-- DATA FOR THIS EXERCISE follows --

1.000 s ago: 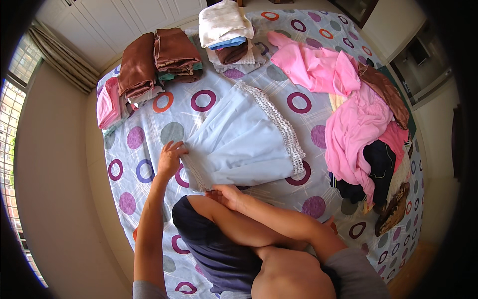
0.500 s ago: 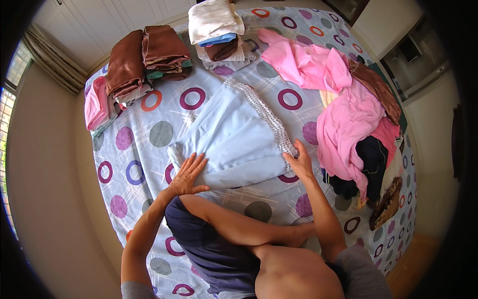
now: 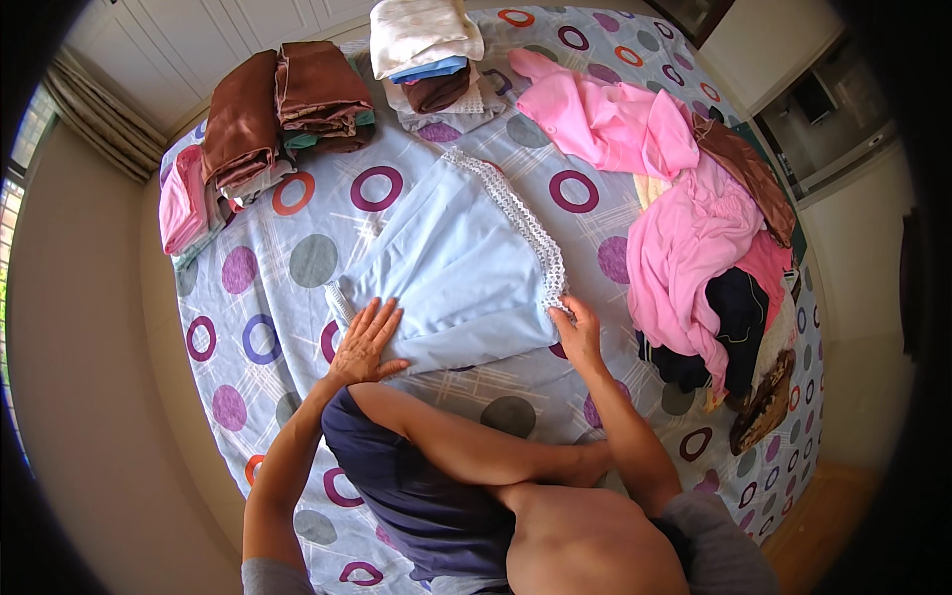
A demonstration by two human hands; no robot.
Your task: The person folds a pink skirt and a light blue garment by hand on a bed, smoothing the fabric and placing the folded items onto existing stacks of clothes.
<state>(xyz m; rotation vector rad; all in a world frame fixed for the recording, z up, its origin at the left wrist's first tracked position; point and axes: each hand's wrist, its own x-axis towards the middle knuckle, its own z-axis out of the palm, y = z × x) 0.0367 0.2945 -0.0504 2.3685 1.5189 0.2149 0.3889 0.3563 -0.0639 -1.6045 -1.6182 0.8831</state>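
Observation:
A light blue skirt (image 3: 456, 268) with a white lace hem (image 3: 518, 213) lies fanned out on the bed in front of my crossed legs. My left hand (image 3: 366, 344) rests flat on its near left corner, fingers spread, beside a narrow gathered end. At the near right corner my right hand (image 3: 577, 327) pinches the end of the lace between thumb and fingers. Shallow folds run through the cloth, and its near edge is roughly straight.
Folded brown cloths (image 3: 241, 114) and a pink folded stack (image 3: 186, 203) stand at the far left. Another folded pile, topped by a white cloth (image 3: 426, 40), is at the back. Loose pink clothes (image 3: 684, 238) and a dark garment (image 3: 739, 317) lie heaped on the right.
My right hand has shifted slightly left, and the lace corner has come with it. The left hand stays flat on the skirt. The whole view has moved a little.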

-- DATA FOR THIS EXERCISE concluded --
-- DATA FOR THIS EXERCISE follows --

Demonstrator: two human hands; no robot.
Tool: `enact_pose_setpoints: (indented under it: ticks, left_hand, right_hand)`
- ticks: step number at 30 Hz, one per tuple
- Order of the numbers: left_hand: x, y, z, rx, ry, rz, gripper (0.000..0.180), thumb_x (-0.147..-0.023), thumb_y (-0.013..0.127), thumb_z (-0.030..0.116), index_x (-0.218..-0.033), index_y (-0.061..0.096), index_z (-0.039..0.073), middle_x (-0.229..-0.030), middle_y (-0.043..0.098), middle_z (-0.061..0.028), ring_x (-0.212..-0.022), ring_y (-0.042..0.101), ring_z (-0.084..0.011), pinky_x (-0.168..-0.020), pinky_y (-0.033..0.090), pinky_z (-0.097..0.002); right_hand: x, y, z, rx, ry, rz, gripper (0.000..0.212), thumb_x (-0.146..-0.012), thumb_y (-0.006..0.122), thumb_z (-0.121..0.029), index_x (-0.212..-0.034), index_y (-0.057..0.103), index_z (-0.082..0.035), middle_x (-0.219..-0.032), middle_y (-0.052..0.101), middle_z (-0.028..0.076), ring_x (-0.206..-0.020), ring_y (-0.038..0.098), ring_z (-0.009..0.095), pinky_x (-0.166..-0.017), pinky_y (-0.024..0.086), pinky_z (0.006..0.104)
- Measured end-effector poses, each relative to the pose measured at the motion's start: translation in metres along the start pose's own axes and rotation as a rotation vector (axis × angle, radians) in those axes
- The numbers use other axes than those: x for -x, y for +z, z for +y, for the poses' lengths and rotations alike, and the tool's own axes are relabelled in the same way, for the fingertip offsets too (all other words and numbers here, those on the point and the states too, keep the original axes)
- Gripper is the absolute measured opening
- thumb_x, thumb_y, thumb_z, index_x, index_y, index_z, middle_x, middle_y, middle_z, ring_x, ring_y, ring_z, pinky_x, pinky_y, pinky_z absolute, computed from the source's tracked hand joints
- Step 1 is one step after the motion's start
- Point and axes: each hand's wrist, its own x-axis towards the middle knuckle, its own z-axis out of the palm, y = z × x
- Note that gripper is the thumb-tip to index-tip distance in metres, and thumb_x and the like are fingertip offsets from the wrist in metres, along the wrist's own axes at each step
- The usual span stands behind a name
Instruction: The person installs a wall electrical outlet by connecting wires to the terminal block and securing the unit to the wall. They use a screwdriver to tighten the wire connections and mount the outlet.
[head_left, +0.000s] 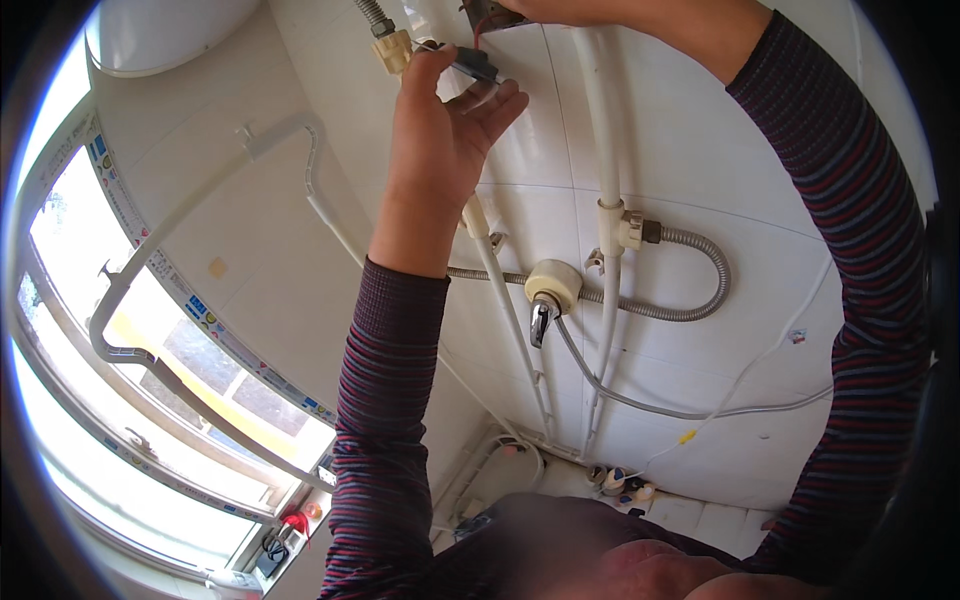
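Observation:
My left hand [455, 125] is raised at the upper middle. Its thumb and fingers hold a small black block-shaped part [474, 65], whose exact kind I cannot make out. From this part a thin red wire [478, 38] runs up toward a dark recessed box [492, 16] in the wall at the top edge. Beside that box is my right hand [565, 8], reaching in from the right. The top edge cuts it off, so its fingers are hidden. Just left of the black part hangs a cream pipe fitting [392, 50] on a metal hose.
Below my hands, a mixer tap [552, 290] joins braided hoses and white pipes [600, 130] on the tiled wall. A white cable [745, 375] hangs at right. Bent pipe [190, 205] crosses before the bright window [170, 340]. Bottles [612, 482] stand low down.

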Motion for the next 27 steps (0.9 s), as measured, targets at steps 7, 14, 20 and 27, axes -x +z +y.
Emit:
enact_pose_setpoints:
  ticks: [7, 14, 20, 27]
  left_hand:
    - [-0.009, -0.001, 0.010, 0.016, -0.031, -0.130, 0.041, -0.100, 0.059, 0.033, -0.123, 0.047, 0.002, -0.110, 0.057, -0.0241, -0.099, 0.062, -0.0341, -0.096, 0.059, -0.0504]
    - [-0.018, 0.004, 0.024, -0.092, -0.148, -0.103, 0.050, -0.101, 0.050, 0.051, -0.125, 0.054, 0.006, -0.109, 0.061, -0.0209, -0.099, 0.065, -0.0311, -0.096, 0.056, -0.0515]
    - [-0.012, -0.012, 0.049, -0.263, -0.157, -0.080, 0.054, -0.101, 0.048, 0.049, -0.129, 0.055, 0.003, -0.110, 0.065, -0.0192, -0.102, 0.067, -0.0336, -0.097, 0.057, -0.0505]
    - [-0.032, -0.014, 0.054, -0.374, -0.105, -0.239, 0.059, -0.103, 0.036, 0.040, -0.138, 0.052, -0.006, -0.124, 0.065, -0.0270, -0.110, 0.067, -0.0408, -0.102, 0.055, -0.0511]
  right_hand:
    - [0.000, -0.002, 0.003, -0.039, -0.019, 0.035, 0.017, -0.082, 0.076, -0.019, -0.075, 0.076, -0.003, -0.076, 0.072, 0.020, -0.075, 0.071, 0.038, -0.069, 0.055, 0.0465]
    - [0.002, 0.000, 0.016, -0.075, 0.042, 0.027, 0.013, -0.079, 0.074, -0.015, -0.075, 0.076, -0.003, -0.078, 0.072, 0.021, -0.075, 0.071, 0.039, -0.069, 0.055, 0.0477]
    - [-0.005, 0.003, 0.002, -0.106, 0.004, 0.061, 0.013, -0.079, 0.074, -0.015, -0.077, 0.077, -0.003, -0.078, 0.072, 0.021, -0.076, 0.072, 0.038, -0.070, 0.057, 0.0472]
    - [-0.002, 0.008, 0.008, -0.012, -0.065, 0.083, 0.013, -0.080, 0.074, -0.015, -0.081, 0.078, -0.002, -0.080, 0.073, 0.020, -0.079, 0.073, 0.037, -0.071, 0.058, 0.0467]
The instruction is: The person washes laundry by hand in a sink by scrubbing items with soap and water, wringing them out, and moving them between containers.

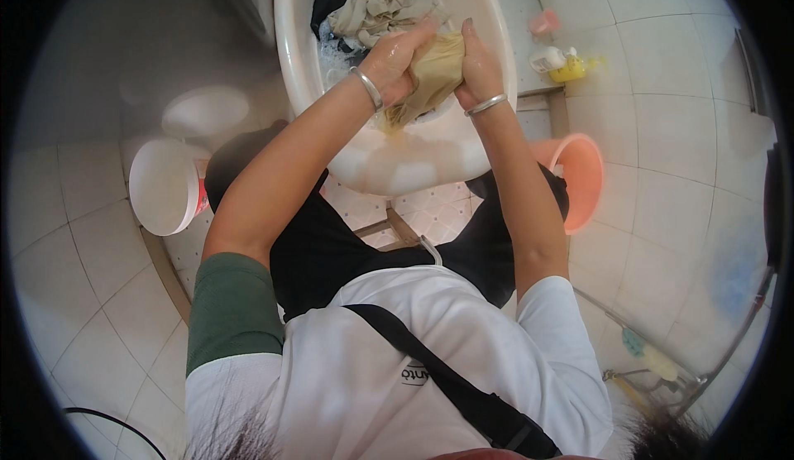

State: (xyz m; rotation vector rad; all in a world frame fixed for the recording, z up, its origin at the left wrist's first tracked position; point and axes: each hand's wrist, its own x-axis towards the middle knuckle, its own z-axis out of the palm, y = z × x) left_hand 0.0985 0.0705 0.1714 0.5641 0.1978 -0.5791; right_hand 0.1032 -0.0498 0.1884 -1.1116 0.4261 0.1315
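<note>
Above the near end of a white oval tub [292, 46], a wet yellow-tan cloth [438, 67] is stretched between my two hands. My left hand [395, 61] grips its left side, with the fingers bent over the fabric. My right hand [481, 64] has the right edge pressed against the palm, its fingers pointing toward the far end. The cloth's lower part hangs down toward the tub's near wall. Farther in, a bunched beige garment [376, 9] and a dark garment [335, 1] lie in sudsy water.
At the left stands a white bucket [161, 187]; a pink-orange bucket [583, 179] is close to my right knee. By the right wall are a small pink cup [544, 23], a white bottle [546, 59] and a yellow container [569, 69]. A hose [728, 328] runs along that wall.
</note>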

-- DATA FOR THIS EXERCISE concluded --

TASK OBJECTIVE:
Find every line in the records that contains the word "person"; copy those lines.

WRITTEN ANSWER:
Your task: The person folds a pink skirt and a light blue garment by hand on a bed, smoothing the fabric and placing the folded items onto existing stacks of clothes.
Instruction: The person installs a wall electrical outlet by connecting wires to the terminal block and securing the unit to the wall. They use a screwdriver to tighten the wire connections and mount the outlet.
The instruction is: The person washes laundry by hand in a sink by scrubbing items with soap and water, wringing them out, and moving them between containers.

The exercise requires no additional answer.